Coda is a site-specific solo exhibition by interdisciplinary artist Selva Aparicio that focuses on the ephemerality of life and the temporality of its vessels. This is the artist’s first solo show in Los Angeles.
Artist Statement & Bio

Selva Aparicio is an interdisciplinary artist working across installation, sculpture, and performance to create artwork that digs deeper into ideas of memory, death, intimacy and mourning. Born and raised in the woods just outside of Barcelona, Spain, she found solace in nature from a young age and cultivated a profound interest in life and death as inspired by the natural world around her.
Working with nature’s ephemera, including cicada wings, lettuce leaves, oyster shells and human cadavers, her praxis is an extended death ritual which foregrounds a particular reverence for the deceased and discarded. Aparicio’s keen perception of the meanings imbued in these materials and the rituals informing their sentimentality lends a unique perspective to her practice and allows her to present their reimagined forms not as entombments but rather as moments that capture both the donor’s and the artist’s labor to hold space and time for viewers to reckon with life, death, and human objecthood. Themes that have become increasingly complex as her personal and professional experiences more frequently intersect with global issues like climate change, overpopulation, and extinction. Through projects like Transformaciones, Remains, Integumentum, Hysteria, and memorialization efforts following the Barcelona terrorist attack of August 2017, her practice has evolved beyond the individual to encompass environmental, social, and political activism and evoke the change and rebirth she witnesses in nature. She returned to cadaver work this year through a piece titled Hopscotch for the Museum of Contemporary Art; unveiled against the backdrop of pervasive, mainstream death that is the COVID-19 pandemic, her art took on a new significance as a public outlet for the navigation of grief and loss on such a large scale.

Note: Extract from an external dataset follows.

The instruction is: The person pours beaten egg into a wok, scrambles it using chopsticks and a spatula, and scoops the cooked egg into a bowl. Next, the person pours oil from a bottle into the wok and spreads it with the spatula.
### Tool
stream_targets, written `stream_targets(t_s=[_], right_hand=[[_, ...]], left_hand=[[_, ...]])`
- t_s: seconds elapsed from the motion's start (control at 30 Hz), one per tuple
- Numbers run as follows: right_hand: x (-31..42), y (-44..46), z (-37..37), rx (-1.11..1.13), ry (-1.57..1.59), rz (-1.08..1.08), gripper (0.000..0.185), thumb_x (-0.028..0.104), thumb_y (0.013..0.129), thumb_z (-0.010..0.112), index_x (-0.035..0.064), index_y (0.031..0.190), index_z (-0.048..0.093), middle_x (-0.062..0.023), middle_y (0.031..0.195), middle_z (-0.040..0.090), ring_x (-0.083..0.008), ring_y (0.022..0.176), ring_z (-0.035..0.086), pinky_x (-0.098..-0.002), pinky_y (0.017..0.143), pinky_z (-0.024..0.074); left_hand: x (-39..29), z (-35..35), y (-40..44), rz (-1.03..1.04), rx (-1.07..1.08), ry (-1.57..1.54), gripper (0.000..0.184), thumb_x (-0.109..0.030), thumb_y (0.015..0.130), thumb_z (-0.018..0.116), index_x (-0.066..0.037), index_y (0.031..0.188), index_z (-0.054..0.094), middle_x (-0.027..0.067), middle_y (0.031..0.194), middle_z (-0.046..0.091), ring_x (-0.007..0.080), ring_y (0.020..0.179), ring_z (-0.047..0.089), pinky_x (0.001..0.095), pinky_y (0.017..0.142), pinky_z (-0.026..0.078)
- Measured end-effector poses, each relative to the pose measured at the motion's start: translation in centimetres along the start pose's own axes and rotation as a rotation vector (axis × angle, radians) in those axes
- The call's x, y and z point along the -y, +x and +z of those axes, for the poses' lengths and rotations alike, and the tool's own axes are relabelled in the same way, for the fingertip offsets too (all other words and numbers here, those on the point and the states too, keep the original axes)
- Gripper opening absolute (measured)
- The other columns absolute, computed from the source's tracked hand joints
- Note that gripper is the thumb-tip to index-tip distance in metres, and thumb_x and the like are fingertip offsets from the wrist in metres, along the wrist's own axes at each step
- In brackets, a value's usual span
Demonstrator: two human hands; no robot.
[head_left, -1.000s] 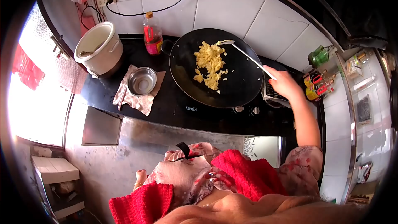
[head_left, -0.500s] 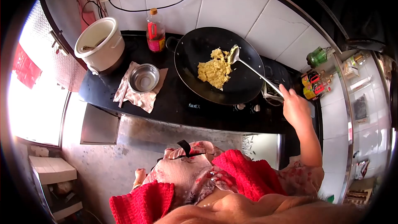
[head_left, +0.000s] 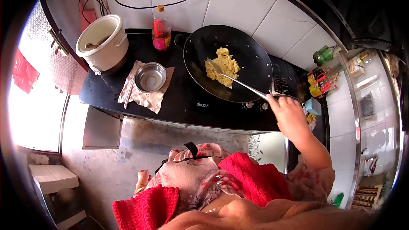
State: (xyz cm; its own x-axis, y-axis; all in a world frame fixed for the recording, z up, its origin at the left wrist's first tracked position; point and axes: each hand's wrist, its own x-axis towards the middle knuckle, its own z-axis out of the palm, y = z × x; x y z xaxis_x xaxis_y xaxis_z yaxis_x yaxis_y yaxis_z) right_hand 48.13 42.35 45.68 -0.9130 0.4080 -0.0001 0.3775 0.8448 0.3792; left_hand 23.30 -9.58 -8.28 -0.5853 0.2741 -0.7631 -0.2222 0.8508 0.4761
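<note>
Gripping the upper end of a long, slim, silver metal spatula point(head_left: 243, 85) in a closed right hand point(head_left: 290, 117), over the right part of the front edge of a glossy black worktop point(head_left: 179, 100). Pressing the blade point(head_left: 216, 67) against a lumpy heap of yellow scrambled egg point(head_left: 225, 61), inside a wide, round, black wok point(head_left: 255, 57) right of the worktop's middle, between back and front edges. Holding the left hand point(head_left: 143, 177) low, well off the front edge, with bent fingers; cannot tell whether empty or not.

Probably light and stiff to wield, this spatula; best held high on the handle, away from the wok's rim. For the egg, likely soft, light and easily broken, so better scooped from beneath than pinched. Moist-looking, uneven and ragged, with small loose bits at the border; on the spatula, smooth and bright along the handle.
</note>
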Motion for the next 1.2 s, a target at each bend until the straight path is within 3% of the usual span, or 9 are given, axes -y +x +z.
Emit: stream_targets(t_s=[0.07, 0.2, 0.3, 0.47, 0.67, 0.87, 0.97, 1.07, 1.2], right_hand=[[-0.6, -0.8, -0.2, 0.027, 0.214, 0.143, 0.054, -0.002, 0.075, 0.054, 0.0071, 0.128, 0.049, -0.0147, 0.084, 0.054, -0.0339, 0.077, 0.056, -0.0415, 0.071, 0.0466], [-2.6, -1.2, 5.7, 0.023, 0.725, 0.304, 0.051, 0.003, 0.079, 0.057, 0.0067, 0.129, 0.046, -0.0207, 0.092, 0.06, -0.0387, 0.081, 0.058, -0.0404, 0.074, 0.0477], [-2.7, -1.3, 8.7, 0.192, 0.93, 0.433, 0.05, 0.006, 0.079, 0.061, 0.0053, 0.126, 0.048, -0.021, 0.085, 0.062, -0.0277, 0.07, 0.061, -0.035, 0.07, 0.0478], [-5.1, -3.8, 5.8, 0.352, 1.142, 0.604, 0.05, 0.004, 0.081, 0.053, 0.0081, 0.13, 0.046, -0.0017, 0.066, 0.051, -0.0094, 0.052, 0.046, -0.0262, 0.048, 0.0395], [-5.6, -5.9, -2.0, 0.428, 0.948, 0.504, 0.057, 0.001, 0.078, 0.06, 0.009, 0.132, 0.045, -0.0133, 0.112, 0.062, -0.0184, 0.097, 0.062, -0.0286, 0.083, 0.0463], [-3.3, -2.1, 2.4, 0.381, 0.786, 0.346, 0.058, 0.008, 0.079, 0.058, 0.0165, 0.134, 0.042, -0.0235, 0.081, 0.061, -0.0359, 0.068, 0.061, -0.0402, 0.064, 0.0474], [-3.0, 1.4, 7.8, 0.184, 0.859, 0.321, 0.055, 0.007, 0.081, 0.058, 0.0133, 0.134, 0.042, -0.0206, 0.079, 0.061, -0.0238, 0.064, 0.059, -0.0355, 0.065, 0.047], [-3.7, 3.2, 9.4, 0.147, 0.942, 0.441, 0.052, 0.006, 0.083, 0.057, 0.0134, 0.133, 0.044, -0.0143, 0.078, 0.062, -0.0179, 0.064, 0.056, -0.032, 0.065, 0.0461], [-4.9, 5.4, 6.5, 0.176, 0.911, 0.522, 0.052, 0.011, 0.083, 0.058, 0.0162, 0.133, 0.044, -0.0249, 0.101, 0.061, -0.0337, 0.086, 0.063, -0.0364, 0.077, 0.047]], left_hand=[[3.4, 0.0, 2.2, 0.618, -0.075, 1.132, 0.01, -0.019, 0.074, 0.061, -0.01, 0.075, 0.065, 0.0081, 0.071, 0.065, 0.0241, 0.066, 0.065, 0.0353, 0.059, 0.051], [3.6, -0.3, 2.4, 0.624, -0.086, 1.024, 0.016, -0.029, 0.068, 0.065, -0.013, 0.069, 0.066, 0.008, 0.074, 0.066, 0.0263, 0.074, 0.065, 0.0369, 0.065, 0.051], [3.2, -1.1, 2.4, 0.609, -0.064, 1.071, 0.017, -0.03, 0.069, 0.065, -0.013, 0.068, 0.066, 0.0074, 0.074, 0.066, 0.0267, 0.074, 0.065, 0.0377, 0.064, 0.051], [-0.7, -3.1, 0.5, 0.554, 0.049, 1.187, 0.016, -0.027, 0.07, 0.064, -0.012, 0.064, 0.063, 0.0069, 0.072, 0.066, 0.0265, 0.071, 0.064, 0.0358, 0.06, 0.05], [0.5, -2.1, 2.7, 0.513, 0.081, 1.087, 0.014, -0.024, 0.069, 0.065, -0.011, 0.065, 0.064, 0.0081, 0.076, 0.066, 0.0267, 0.071, 0.065, 0.0348, 0.061, 0.05], [0.8, -0.6, 3.4, 0.62, -0.093, 1.021, 0.013, -0.024, 0.07, 0.063, -0.012, 0.071, 0.068, 0.0084, 0.08, 0.067, 0.0256, 0.077, 0.065, 0.0337, 0.065, 0.052], [2.0, -0.5, 4.4, 0.614, -0.045, 1.08, 0.014, -0.021, 0.078, 0.057, -0.01, 0.078, 0.066, 0.0091, 0.077, 0.066, 0.0257, 0.07, 0.065, 0.036, 0.06, 0.051], [0.3, -0.8, 3.2, -0.348, 0.045, -0.536, 0.016, -0.019, 0.084, 0.049, -0.009, 0.087, 0.062, 0.0094, 0.071, 0.062, 0.0246, 0.06, 0.062, 0.0374, 0.053, 0.049], [-2.4, -1.0, 1.1, -0.38, -0.056, -0.533, 0.012, -0.018, 0.081, 0.054, -0.01, 0.085, 0.062, 0.0098, 0.067, 0.061, 0.0255, 0.058, 0.062, 0.0383, 0.052, 0.049]])
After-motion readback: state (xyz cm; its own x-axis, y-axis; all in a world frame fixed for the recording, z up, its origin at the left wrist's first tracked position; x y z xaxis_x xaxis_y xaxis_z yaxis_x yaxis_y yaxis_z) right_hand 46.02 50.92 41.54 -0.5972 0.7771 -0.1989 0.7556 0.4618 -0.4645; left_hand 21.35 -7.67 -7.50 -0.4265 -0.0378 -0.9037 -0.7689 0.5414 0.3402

Aparicio received her BFA from the School of the Art Institute of Chicago in 2015 and her MFA in sculpture from Yale University in 2017. Her work has been shown internationally in solo and group exhibitions including the Museum of Contemporary Art, Chicago; The International Museum of Surgical Science, Chicago; Yale Center for British Art; Can Mario Museum, Spain; CRUSH Curatorial, New York; Roots & Culture, Chicago; The Kyoto International Craft Center, Japan; Instituto Cervantes, New York; and the Centre de Cultura Contemporanea de Barcelona. She was awarded the JUNCTURE Fellowship in Art and International Human Rights in 2016, the Blair Dickinson Memorial Prize in 2017, and received a MAKER Grant from the Chicago Artists Coalition in 2020. She was also named one of the 2020 breakout artists in Chicago by NewCity Art and is a current artist-in-residence at the BOLT studio program, working towards a solo exhibition in February 2022.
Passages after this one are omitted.